Zula110100100 said:
Then I fear gibberish may be my only language. It seems I cannot find a way to describe the situation without using words which we cannot agree on a definition. I will try to describe a situation as clearly as I can, the specific question is: Does acceleration take place?
Just to clarify here, there is coordinate acceleration and proper acceleration. Consider a rocket in deep space passing a floating planetoid. The rocket sees the planetoid accelerate, the planetoid sees the rocket accelerate. They are both coordinate acceleration. But only the rocket locally measures acceleration with an accelerometer, with no reference to any other object; that is proper acceleration.
Zula110100100 said:
Suppose you have two objects at rest to each other, and each are approaching a gravitational body at the same rate. As the object nearer the gravitational body does whatever is done to cause it to move closer to that body at a greater rate than before, the objects would be no longer moving at the same rate. Did acceleration take place?
If the two objects are next to each other, they will not separate, they will remain at rest. I am going to guess what you might mean, but the problem isn't terminology, it unwillingness to be reasonably precise on your part. I am going to guess you have in mind two objects starting out at rest relative to each other, one e.g. 50 miles from earth, the other 100 miles (ignore air). Over time, the distance between them increases and they are no longer at rest relative to each other. Was that so hard? You can't expect people to guess all these things - you have to be specific. I am still not sure this is your scenario, but I will answer this one.

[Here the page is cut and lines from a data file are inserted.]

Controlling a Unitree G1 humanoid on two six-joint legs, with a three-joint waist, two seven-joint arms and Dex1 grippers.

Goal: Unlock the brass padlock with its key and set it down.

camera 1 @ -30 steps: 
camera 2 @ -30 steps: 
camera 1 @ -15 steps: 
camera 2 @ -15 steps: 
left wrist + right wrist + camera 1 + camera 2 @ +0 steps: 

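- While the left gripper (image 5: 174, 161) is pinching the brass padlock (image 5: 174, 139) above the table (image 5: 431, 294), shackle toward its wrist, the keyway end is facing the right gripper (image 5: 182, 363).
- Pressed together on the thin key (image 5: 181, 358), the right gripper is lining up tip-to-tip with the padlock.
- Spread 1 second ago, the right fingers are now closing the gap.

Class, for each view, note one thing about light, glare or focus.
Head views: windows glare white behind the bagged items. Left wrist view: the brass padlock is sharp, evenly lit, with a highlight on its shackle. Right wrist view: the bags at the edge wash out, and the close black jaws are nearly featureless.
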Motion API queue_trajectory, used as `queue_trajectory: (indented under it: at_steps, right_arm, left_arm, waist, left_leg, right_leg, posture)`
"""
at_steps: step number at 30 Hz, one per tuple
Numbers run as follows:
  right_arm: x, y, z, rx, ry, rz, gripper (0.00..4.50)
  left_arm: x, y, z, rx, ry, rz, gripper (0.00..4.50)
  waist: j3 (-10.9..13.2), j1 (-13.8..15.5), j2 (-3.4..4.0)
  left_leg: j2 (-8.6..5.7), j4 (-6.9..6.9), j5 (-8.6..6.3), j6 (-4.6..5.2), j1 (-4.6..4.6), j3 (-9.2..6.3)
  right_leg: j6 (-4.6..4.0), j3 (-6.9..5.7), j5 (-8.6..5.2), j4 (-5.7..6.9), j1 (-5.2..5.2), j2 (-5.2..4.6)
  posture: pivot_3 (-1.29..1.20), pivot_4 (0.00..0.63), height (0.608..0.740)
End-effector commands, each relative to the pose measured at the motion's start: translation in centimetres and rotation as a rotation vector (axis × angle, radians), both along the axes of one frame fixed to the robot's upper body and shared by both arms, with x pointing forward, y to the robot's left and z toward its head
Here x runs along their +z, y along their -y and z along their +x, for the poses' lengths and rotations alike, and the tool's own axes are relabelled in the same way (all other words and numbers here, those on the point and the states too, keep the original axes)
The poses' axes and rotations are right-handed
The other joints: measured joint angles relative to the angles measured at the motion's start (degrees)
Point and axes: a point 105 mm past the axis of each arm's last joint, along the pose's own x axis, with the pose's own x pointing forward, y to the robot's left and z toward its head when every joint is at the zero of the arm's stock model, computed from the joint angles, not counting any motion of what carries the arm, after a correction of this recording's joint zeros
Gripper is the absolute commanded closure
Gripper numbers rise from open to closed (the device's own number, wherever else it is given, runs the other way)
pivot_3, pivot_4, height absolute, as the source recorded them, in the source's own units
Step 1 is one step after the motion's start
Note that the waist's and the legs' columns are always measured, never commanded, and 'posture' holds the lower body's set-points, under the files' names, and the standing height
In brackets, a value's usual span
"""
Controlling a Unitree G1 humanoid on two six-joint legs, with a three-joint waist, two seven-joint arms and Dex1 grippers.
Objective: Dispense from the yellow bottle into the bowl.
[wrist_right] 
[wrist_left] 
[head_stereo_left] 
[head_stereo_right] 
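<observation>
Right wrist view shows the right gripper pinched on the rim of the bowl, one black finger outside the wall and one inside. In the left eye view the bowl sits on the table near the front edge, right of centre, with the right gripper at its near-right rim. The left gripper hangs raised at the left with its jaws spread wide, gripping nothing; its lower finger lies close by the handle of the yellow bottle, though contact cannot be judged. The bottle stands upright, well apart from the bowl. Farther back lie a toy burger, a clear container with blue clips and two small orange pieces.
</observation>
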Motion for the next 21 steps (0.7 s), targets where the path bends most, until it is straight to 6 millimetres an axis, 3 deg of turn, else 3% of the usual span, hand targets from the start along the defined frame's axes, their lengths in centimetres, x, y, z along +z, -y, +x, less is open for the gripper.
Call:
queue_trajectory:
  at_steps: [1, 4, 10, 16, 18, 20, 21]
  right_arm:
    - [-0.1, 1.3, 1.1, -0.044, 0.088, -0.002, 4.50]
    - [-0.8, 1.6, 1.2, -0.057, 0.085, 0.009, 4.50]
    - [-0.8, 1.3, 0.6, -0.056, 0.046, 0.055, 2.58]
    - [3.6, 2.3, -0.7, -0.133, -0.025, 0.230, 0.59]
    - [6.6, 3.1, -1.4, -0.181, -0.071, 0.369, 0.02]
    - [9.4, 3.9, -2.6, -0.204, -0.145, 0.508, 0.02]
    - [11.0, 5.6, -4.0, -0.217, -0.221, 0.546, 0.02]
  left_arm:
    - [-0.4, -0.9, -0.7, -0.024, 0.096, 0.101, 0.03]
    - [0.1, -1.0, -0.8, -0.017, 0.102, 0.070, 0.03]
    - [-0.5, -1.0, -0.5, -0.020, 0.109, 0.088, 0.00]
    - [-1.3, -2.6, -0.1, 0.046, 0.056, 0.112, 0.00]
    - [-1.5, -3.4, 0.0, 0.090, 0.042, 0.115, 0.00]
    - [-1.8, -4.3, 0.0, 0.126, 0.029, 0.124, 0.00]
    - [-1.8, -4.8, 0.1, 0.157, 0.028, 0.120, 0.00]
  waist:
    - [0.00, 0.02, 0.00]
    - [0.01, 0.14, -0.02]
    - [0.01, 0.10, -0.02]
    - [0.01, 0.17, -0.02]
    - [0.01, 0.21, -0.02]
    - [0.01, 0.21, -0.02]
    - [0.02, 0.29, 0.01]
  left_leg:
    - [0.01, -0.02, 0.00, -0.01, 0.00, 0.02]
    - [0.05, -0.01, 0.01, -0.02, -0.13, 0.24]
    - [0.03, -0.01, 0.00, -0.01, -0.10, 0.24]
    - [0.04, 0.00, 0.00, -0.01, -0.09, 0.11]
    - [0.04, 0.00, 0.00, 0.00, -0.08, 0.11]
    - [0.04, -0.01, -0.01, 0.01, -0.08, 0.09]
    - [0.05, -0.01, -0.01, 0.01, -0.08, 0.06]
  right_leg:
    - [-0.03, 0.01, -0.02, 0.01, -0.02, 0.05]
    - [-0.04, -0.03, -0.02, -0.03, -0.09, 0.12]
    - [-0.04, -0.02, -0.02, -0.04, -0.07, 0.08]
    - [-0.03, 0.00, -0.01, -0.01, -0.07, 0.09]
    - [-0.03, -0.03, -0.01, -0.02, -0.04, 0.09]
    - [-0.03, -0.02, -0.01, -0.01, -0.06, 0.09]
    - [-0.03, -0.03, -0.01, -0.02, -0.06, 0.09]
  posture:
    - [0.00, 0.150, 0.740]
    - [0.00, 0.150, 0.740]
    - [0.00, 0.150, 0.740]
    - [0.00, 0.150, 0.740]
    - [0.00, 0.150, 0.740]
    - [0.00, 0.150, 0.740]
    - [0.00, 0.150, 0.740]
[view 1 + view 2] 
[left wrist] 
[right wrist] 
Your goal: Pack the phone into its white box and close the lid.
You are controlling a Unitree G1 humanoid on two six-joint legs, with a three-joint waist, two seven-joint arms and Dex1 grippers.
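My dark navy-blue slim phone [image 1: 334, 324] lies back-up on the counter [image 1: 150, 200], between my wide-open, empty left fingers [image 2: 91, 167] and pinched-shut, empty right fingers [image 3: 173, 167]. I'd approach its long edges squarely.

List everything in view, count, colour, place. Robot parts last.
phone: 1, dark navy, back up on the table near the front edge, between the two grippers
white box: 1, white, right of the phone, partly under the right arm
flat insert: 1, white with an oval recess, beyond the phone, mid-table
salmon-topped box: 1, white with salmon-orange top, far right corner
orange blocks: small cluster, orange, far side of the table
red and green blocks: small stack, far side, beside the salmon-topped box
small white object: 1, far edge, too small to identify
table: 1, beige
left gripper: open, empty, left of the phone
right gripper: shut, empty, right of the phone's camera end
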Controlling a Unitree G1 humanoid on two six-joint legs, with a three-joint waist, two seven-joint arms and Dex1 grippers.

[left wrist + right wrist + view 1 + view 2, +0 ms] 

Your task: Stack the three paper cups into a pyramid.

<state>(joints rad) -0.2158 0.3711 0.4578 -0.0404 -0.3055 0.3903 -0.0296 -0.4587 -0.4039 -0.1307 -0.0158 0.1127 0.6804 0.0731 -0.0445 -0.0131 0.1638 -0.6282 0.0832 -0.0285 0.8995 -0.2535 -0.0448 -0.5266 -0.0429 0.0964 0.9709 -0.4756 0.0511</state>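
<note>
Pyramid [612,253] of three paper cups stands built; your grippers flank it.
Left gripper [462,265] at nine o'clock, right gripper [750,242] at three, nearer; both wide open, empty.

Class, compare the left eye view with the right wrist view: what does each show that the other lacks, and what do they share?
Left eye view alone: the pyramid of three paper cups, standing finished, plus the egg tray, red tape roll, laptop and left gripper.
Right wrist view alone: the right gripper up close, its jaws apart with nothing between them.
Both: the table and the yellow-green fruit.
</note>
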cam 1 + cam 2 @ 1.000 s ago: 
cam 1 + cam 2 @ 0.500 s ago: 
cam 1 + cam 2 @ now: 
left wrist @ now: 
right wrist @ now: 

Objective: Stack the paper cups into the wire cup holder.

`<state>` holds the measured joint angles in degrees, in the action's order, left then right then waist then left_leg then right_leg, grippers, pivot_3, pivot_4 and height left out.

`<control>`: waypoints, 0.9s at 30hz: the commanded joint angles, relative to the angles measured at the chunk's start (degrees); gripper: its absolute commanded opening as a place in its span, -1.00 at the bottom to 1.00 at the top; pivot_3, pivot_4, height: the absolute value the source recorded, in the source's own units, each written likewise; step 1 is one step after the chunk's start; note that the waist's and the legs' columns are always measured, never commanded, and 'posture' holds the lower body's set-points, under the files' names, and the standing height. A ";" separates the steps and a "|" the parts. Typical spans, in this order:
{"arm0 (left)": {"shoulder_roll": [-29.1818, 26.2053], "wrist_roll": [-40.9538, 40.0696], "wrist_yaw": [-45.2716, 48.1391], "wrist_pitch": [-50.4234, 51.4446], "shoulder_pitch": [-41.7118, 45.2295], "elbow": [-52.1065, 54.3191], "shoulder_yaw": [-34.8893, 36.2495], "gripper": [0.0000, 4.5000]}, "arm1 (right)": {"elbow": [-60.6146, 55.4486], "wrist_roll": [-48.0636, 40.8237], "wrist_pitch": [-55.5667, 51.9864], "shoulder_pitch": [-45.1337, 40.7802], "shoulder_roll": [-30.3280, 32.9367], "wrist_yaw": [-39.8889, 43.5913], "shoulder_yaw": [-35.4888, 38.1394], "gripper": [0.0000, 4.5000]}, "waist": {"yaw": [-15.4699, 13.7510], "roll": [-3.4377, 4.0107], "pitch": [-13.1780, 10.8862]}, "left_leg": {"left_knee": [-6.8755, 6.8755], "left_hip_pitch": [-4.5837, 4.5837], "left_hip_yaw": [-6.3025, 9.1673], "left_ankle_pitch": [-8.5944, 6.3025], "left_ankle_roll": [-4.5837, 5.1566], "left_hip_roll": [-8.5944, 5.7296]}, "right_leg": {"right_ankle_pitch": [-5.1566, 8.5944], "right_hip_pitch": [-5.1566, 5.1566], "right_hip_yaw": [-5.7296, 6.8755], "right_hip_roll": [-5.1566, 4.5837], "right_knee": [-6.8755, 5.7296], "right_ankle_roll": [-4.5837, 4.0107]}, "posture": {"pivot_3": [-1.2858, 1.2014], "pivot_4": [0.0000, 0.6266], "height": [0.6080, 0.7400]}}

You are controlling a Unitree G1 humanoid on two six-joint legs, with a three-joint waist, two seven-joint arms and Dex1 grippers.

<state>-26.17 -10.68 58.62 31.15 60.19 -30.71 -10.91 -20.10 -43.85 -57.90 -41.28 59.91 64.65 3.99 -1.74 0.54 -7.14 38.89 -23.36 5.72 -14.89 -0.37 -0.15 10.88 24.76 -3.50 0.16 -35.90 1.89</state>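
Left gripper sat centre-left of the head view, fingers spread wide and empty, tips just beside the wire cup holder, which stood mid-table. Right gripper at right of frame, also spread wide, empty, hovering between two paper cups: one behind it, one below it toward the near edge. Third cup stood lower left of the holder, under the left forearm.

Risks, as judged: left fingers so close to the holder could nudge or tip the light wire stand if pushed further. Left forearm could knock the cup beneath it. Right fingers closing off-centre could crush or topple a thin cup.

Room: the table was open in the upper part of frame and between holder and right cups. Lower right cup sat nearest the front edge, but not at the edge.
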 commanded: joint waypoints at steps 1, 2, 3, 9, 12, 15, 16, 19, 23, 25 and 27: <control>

The main thing to realize is that in curved spacetime, inertial frames are local. There is no such thing as global inertial frame. Thus, each of these bodies has its own inertial frame for its 'immediate region', but extended as far as described, each of these bodies has its own separate local inertial frame. Another point, is that interpretation is needed about each being at rest relative to the other initially. One definition of 'at rest' is absence of red/blue shift. However, in this case, the 100 mile object will see redshift from the 50 mile object, while the 50 mile object will see blueshift from the 100 mile object. Thus, if each interprets things as if there were no gravity, they conclude they are not stationary. However, they could use light bouncing, and determine change in bounce time is change in distance (there are subtelties in this choice as well, but we can ignore that for simplicity). Then, indeed they see motion develop between them even though they are both inertial, and started out apparently at rest. What does this mean? It means there is space time curvature. A definition of curvature is that geodesics cease to remain parallel - they converge or diverge. Since each object is inertial, yet their distance grows, voila, you have demonstrated that there is detectible spacetime curvature over this distance.
What type of acceleration is this? Well, remember, each can only establish a local inertial frame. Beyond that, you just have coordinates. Thus each sees coordinate acceleration by the other, but neither experiences proper acceleration, which is a local measurement.
Zula110100100 said:
I am starting to believe I will know your answer. You will reply, "No, Since no acceleration is measured on an accelerometer, no acceleration has taken place"
Still you have not addressed the question about the method employed by the accelerometer, I am not sure if it posted correctly but in the previous post there was an attached image, could you please refer to the image and answer the specific question:
To add extra description, the two components would be the inner weight and the outer shell. Unless you can describe an accelerometer that works without some form of two components that measure the force required to move a component not directly connected to the acceleration. From wikipedia:
So the gist of it is that it is made of two parts, a casing an a damped mass, in mentions that under
external accelerations the mass is displaced, It does not explain that the device fails to work when under a uniform force, the mass and casing would be equally displaced, so the device is not flawless.
But, since that is not how it is defined, none of that makes sense to you either, and is certainly could not be what is happening
As for accelerometers, I wasn't planning to answer this. This is a basic classical physics. You over complicate the whole picture. If I put a weight on a string that can measure tension, and release the object while holding the other end of the string, the direction and tension of the string tells me direction and magnitude of acceleration. The direction of acceleration points away from the weight along the line of the string. The magnitude of acceleration is given by the string tension. The 'thing' being tested for acceleration is whatever is attached to the other end of the string. This is the complete definition. With minimal thought, you can answer all of your scenarios in which you add unnecessary complications.